Classifying Characters -- library(ctypes)

One of the problems facing anyone who uses Prolog on more than one system is that different operating systems use different characters to signal the end of a line or the end of a file. We have

     Dialect         DEC-10 Prolog   SICStus Prolog  Quintus Prolog
     OS              (TOPS-10)       (UNIX,Windows)  (UNIX,Windows)
     
     end-of-line     31 (^_)         10 (LF, ^J)     10 (LF, ^J)
     end-of-file     26 (^Z)         -1              -1
     

Windows note: From an application program's point of view, each line in the file is terminated with a single <LFD>. However, what's actually stored in the file is the sequence <RET><LFD>.

A prudent Prolog programmer will try to avoid writing these constants into his program. Indeed, a prudent Prolog programmer will try to avoid relying too much on the fact that Prolog uses the ASCII character set.

Quintus Prolog addresses these problems by imitating the programming language C. The package library(ctypes) defines predicates that recognize or enumerate certain types of characters. Where possible, the names and the character sets have been borrowed from C.

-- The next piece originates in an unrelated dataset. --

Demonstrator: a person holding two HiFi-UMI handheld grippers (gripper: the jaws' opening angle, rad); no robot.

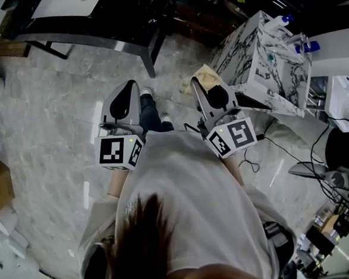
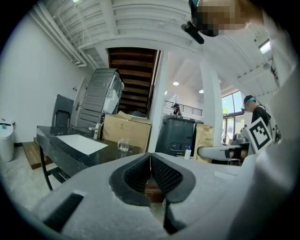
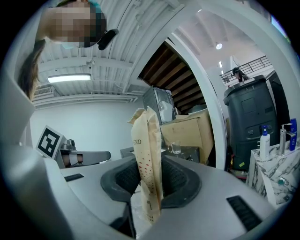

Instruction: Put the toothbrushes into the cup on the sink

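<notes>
Presently pinching a tan paper packet (image 3: 146, 140), perhaps the toothbrushes' wrapper, upright in the right gripper (image 3: 149, 185) for carrying to the marbled sink unit (image 1: 258, 61), well apart. Holding the left gripper (image 2: 151, 176) pressed together, empty, in reserve.

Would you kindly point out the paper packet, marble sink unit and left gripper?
paper packet (image 3: 146, 161), right gripper view, its printed side.
marble sink unit (image 1: 248, 68), head view, its side wall.
left gripper (image 2: 150, 161), left gripper view, between its fingertips.
</notes>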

Except as indicated, all of the predicates in library(ctypes) check the type of a given character, or backtrack over all the characters of the appropriate type if given a variable.


is_endfile(-Char)
Char is the end-of-file character. There is only one such character. If get0/1 returns it, the end of the input file has been reached, and the file should not be read further. No special significance is attached to this character on output; it might not be a valid output character at all (as in Quintus Prolog) or it might simply be written out along with other text.

The need for this predicate is largely obviated by the built-in predicate at_end_of_file/[0,1] in Release 3.

is_newline(-Char)
Char is the end-of-line character. There is only one such character. You can rely on it not being space, tab, or any printing character. It is returned by get0/1 at the end of an input line. The end-of-line character is a valid output character, and when written to a file ends the current output line. It should not be used to start lines, only to end them.

The need for this predicate is largely obviated by the built-in predicate skip_line/[0,1] in Release 3.

is_newpage(-Char)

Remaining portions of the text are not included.